Another of the wave of Franco-Flemish composers to overtake the musical landscape of Europe in the 16th century, Jacob Regnart was born in Douai in Northern France, one of five musical brothers. It was in the 1570s that his immensely popular volumes of three- voice Teutsche Lieder (German songs) appeared; they sold very well and were reprinted several times. By the 1580s, his popularity as a composer was so great that none other than Orlando di Lasso recommended Regnart for Kapellmeister to the Saxon court at Dresden (Regnart would turn down the appointment).

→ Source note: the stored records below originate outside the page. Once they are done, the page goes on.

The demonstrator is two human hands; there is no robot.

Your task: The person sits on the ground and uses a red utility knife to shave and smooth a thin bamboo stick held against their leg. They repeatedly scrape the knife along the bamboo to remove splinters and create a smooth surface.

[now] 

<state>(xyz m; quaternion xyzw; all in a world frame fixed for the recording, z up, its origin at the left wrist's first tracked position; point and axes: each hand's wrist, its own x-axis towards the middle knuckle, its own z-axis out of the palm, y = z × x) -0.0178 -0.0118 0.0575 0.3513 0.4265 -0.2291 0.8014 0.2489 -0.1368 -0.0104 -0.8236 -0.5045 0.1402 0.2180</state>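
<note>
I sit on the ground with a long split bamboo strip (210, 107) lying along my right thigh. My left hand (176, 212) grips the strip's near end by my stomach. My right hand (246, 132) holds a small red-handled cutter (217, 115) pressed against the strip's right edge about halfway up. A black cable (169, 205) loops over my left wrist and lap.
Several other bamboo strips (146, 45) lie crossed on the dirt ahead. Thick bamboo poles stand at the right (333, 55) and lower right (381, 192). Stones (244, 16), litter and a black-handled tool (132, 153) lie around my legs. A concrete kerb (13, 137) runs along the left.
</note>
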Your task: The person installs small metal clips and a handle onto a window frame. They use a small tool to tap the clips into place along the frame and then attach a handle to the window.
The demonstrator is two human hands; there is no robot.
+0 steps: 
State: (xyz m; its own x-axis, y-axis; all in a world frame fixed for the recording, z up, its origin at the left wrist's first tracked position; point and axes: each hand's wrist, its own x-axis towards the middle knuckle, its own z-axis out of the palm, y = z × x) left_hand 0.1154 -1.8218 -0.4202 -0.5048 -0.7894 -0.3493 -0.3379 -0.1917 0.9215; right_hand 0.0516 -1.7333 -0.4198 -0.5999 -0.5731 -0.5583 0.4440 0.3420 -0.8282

His five-voice setting of Ave regina coelorum appeared in his earliest published volume of sacred music in 1575. A slight alteration of the more common Marian antiphon, the motet opens with an upward moving head motive, directly imitated in all five parts. The dense imitation thins very rarely, often only at the onset of new text. Midway through the motet, Regnart cleverly inserts the recognizable “Ave Maria” chant into the texture, first in the bass voice, then in the soprano. Upward motion (perhaps aural imagery of our prayers rising

to heaven) dominates the texture until the final stanza, where descending scales, notably in the bottom two voices, remind Mary of the “fidelium” (“faithful”) down on Earth. Regnart seems to have been particularly drawn to this alternate text, as he would set it again for four voices in his Mariale (1588).

Ave regina coelorum,
mater regis angelorum,
o Maria, flos virginum,
velut rosa vel lilium.
Ave Maria dulcis et benigna,
ave plena gratia,
funde preces ad filium
pro salute fidelium.

Hail, Queen of heaven,
Mother of angels
O Mary, virgin flower,
like the rose and the lily.
Hail Mary, sweet and kind,
Hail, full of grace;
pray to your Son
for the salvation of the faithful.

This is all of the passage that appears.